Below are the records. List every line holding the word "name".

> _Extracted material_
────────────────────────────────────────

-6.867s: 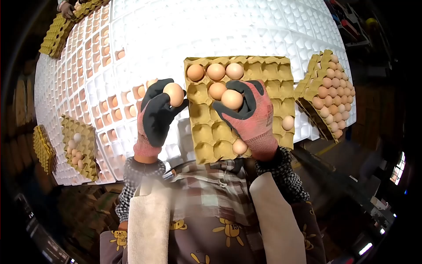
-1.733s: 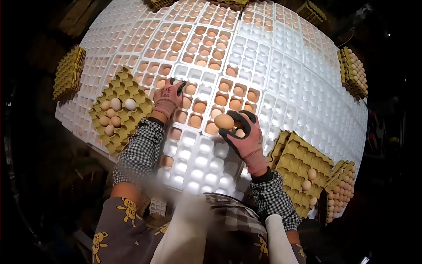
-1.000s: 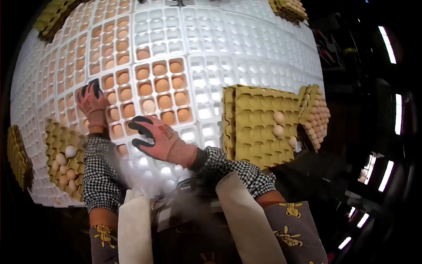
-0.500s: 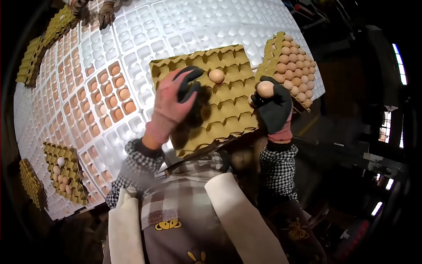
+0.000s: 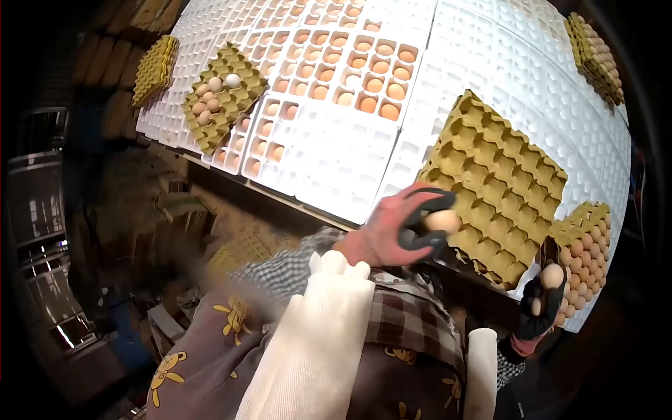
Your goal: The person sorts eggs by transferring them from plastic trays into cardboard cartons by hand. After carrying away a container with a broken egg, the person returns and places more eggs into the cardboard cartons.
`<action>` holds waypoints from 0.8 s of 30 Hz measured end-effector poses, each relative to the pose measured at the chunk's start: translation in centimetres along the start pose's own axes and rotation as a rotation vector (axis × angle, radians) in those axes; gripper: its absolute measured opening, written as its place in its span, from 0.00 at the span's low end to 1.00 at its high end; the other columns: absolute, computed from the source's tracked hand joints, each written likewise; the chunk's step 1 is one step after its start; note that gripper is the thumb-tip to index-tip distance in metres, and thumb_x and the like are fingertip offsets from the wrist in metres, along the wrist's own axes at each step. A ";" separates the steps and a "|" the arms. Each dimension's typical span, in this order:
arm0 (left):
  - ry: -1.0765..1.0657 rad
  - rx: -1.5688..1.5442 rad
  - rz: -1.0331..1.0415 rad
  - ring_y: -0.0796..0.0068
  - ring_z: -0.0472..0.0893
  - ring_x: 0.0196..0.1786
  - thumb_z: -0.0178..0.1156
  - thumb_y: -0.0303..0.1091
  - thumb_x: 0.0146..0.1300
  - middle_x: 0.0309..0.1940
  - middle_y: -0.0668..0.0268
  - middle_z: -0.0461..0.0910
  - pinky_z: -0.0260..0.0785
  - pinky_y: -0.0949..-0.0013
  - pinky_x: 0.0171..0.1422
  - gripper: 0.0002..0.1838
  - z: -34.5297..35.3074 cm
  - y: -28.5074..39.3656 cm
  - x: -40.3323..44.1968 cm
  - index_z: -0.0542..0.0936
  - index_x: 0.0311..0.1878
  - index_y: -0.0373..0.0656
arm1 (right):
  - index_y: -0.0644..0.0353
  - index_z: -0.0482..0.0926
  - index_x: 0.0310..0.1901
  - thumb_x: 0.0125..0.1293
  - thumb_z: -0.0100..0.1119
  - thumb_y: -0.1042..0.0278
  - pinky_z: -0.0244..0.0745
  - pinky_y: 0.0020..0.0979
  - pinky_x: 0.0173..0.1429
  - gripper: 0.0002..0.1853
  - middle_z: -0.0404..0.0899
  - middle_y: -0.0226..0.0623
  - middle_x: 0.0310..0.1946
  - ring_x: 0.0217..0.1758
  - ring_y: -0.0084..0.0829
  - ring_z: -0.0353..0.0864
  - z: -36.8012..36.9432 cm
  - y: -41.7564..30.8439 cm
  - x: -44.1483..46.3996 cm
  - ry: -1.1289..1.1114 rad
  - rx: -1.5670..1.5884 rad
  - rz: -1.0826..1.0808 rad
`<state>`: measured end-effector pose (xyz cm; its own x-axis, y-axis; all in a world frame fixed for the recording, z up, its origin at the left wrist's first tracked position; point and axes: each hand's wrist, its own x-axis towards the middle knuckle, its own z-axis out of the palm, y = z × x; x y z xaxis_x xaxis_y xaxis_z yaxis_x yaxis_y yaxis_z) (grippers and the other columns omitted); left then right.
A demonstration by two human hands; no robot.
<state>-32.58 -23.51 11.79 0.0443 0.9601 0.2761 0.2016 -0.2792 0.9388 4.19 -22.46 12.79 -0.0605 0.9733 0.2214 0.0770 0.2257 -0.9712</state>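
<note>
Left hand [image 5: 388, 227], fingers clasped around one egg [image 5: 442, 222], is at the near-left corner of the pulp tray [image 5: 504, 185]; half a second ago it was reaching, thumb and fingers apart, toward an egg in that tray's cups. That cup egg is gone from its spot. Right hand [image 5: 540, 325] is curled on a pale egg [image 5: 552, 276], with a second egg [image 5: 537, 306] against the palm; it's off the tray's near-right corner, beside the egg-filled stack [image 5: 585, 262]. Tray sits along the table's [image 5: 318, 212] near edge, right of the filled foam cups [image 5: 374, 84].
</note>
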 end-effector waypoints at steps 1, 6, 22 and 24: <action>0.108 -0.018 -0.100 0.61 0.82 0.57 0.67 0.25 0.55 0.54 0.51 0.80 0.74 0.64 0.62 0.28 -2.3 -1.5 -3.1 0.75 0.61 0.33 | 0.72 0.73 0.61 0.69 0.52 0.73 0.78 0.30 0.44 0.20 0.74 0.49 0.59 0.47 0.33 0.79 2.3 -1.8 -1.1 0.092 0.734 0.417; 0.843 0.383 -0.460 0.70 0.81 0.49 0.64 0.24 0.61 0.50 0.59 0.80 0.75 0.69 0.57 0.23 -16.0 -10.0 -9.9 0.75 0.60 0.34 | 0.69 0.72 0.62 0.65 0.60 0.66 0.74 0.23 0.39 0.26 0.80 0.42 0.45 0.37 0.27 0.79 18.1 -4.1 -1.7 -0.218 0.672 0.850; 0.198 1.024 -0.248 0.53 0.70 0.65 0.65 0.35 0.53 0.62 0.55 0.72 0.56 0.51 0.73 0.26 -26.2 -20.8 -9.9 0.78 0.58 0.47 | 0.45 0.78 0.61 0.53 0.72 0.47 0.63 0.47 0.66 0.32 0.69 0.42 0.63 0.65 0.43 0.69 54.8 11.7 6.0 -0.341 -0.831 -0.086; 0.212 0.967 -0.212 0.53 0.70 0.65 0.64 0.34 0.52 0.63 0.54 0.72 0.55 0.51 0.73 0.27 -26.3 -21.3 -10.2 0.77 0.59 0.45 | 0.42 0.71 0.68 0.56 0.70 0.48 0.57 0.51 0.69 0.36 0.63 0.42 0.68 0.71 0.45 0.61 55.4 11.9 5.8 -0.508 -1.063 0.050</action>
<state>-63.09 -27.70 -5.64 -0.2399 0.9402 0.2419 0.8955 0.1182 0.4290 -50.39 -16.43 -2.41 -0.4051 0.9078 -0.1086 0.8664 0.3433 -0.3626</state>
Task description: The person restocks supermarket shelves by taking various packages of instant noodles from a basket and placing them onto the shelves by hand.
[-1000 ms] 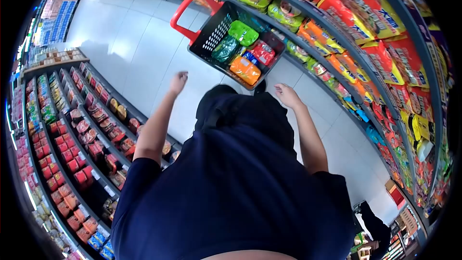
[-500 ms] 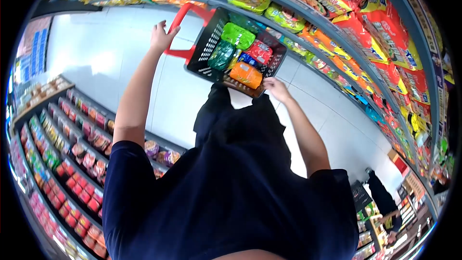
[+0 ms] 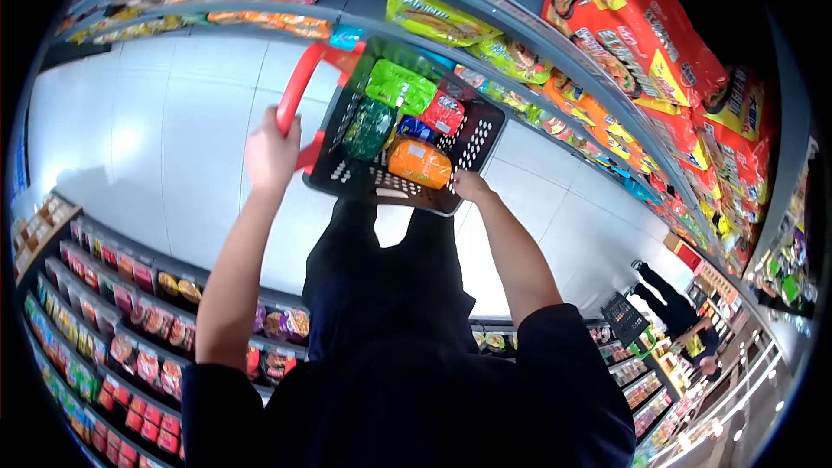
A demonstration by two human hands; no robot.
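Observation:
My left hand (image 3: 271,154) is closed around the red handle (image 3: 301,78) of a dark shopping basket (image 3: 479,140). At the basket's near right corner my right hand (image 3: 470,185) is closed on the rim, its fingertips partly hidden. Inside the basket lie a bright green packet (image 3: 401,87), a dark green packet (image 3: 370,128), a red packet (image 3: 445,113), a blue packet (image 3: 416,128) and an orange packet (image 3: 419,163). The orange one is closest to my right hand.
Shelves (image 3: 520,17) of instant noodle packs run along the front and right, with large red packs (image 3: 637,35) jutting out. Behind on the left stand shelves of cup noodles (image 3: 156,364). Another person (image 3: 689,321) is at the far right near a second dark basket (image 3: 624,319).
My left hand has gone from fingers outstretched at the handle to wrapped around it. My right hand has closed on the basket's corner. The basket sits slightly lower and further left in view.

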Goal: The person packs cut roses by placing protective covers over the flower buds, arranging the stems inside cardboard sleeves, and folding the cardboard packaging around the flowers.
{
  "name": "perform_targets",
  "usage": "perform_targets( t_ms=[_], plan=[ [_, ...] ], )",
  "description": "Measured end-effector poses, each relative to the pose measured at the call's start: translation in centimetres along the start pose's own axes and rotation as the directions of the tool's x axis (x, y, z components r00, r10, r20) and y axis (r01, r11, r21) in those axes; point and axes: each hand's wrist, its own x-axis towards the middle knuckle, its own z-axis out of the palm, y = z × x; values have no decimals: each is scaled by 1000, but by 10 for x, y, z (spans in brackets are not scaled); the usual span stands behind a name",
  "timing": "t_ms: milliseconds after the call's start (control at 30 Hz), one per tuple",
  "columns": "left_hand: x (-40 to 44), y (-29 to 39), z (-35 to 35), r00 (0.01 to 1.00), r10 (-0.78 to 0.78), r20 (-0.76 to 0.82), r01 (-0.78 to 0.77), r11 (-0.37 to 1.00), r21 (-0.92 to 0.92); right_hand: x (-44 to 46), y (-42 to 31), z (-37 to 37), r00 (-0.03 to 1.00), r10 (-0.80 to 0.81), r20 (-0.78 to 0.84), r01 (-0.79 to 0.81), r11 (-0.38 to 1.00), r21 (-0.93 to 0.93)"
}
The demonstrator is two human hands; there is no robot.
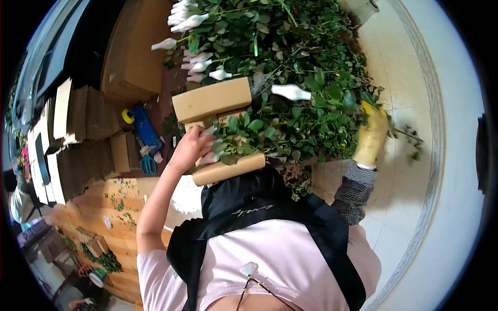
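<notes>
My bare left hand (193, 147) is at the opening between two cardboard flaps. Its fingers are curled in at a pale, sleeved flower head (217, 146), and the fingertips are partly hidden. One brown cardboard flap (212, 98) lies above the hand, another cardboard roll (229, 169) below it. Leafy flower stems (259, 127) run rightward from between them. My right hand (372, 129), in a yellow rubber glove, is closed around stems at the right end of the pile, and a leafy stem end (407, 136) pokes out beyond it.
A big heap of leafy stems (306, 46) fills the table, with white-netted buds (189, 23) at its left. A single netted bud (291, 92) lies on top. Left are blue scissors (148, 165), a blue tape dispenser (145, 127) and stacked cardboard (85, 155). Another person (22, 199) is far left.
</notes>
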Motion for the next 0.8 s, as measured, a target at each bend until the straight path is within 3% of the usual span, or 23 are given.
perform_targets(
  t_ms=[67, 100, 133, 167, 233, 267, 333, 367, 400, 500, 533, 600, 667, 733, 800],
  plan=[
    [2, 12, 5, 993, -80, -92, 79, 997, -14, 3, 9, -5, 989, -97, 108, 87, 992, 86],
    [0, 12, 12, 988, -66, -139, 69, 997, 18, 6, 4, 3, 981, -184, 58, 158, 939, 305],
    [-2, 13, 19, 983, -47, -180, 57, 997, 49, 5, -6, 13, 982, -181, 56, 121, 824, 553],
    [-4, 18, 19, 987, -24, -160, 26, 1000, 13, 9, -21, 20, 958, -263, 115, 146, 791, 594],
    [-6, 24, 15, 989, -132, -70, 125, 987, -100, 17, -67, 34, 913, -342, 221, 132, 761, 636],
    [-8, 25, 11, 986, -159, -58, 145, 969, -200, 18, -96, 40, 900, -337, 278, 91, 768, 634],
    [-1, 30, -2, 877, -343, 337, 403, 906, -128, 3, -135, 83, 886, -459, 60, 396, 818, 417],
    [-4, 25, 0, 963, -208, 169, 222, 973, -69, -12, -147, 120, 812, -452, 370, 356, 885, 300],
    [-8, 19, 4, 999, -42, 8, 42, 999, 18, -27, -157, 151, 668, -371, 645, 353, 921, 165],
    [-14, 11, 4, 1000, -17, -23, 17, 1000, -16, -45, -177, 158, 563, -377, 735, 410, 900, 148],
    [-14, 10, 4, 999, -28, -36, 26, 998, -56, -52, -176, 161, 597, -358, 717, 363, 919, 156],
    [-18, 11, 9, 999, -40, -25, 38, 997, -74, -57, -171, 155, 540, -308, 783, 237, 949, 210],
    [-16, 2, 13, 993, -120, 9, 108, 857, -503, -58, -168, 161, 604, -309, 735, 182, 951, 250],
    [-15, -1, 3, 997, -67, 44, 79, 894, -441, -60, -160, 160, 693, -354, 628, 179, 928, 326],
    [-8, 3, -8, 998, 57, 37, -48, 977, -210, -50, -159, 152, 635, -378, 673, 186, 921, 342]
  ],
)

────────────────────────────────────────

> _Your solution_
  "name": "perform_targets",
  "description": "Measured end-effector poses, each relative to the pose measured at the call's start: translation in centimetres along the start pose's own axes and rotation as the directions of the tool's x axis (x, y, z components r00, r10, r20) and y axis (r01, r11, r21) in those axes; point and axes: each hand's wrist, its own x-axis towards the middle knuckle, its own z-axis out of the palm, y = z × x; values have no decimals: each is scaled by 1000, but by 10 for x, y, z (spans in brackets are not scaled); the usual span stands behind a name",

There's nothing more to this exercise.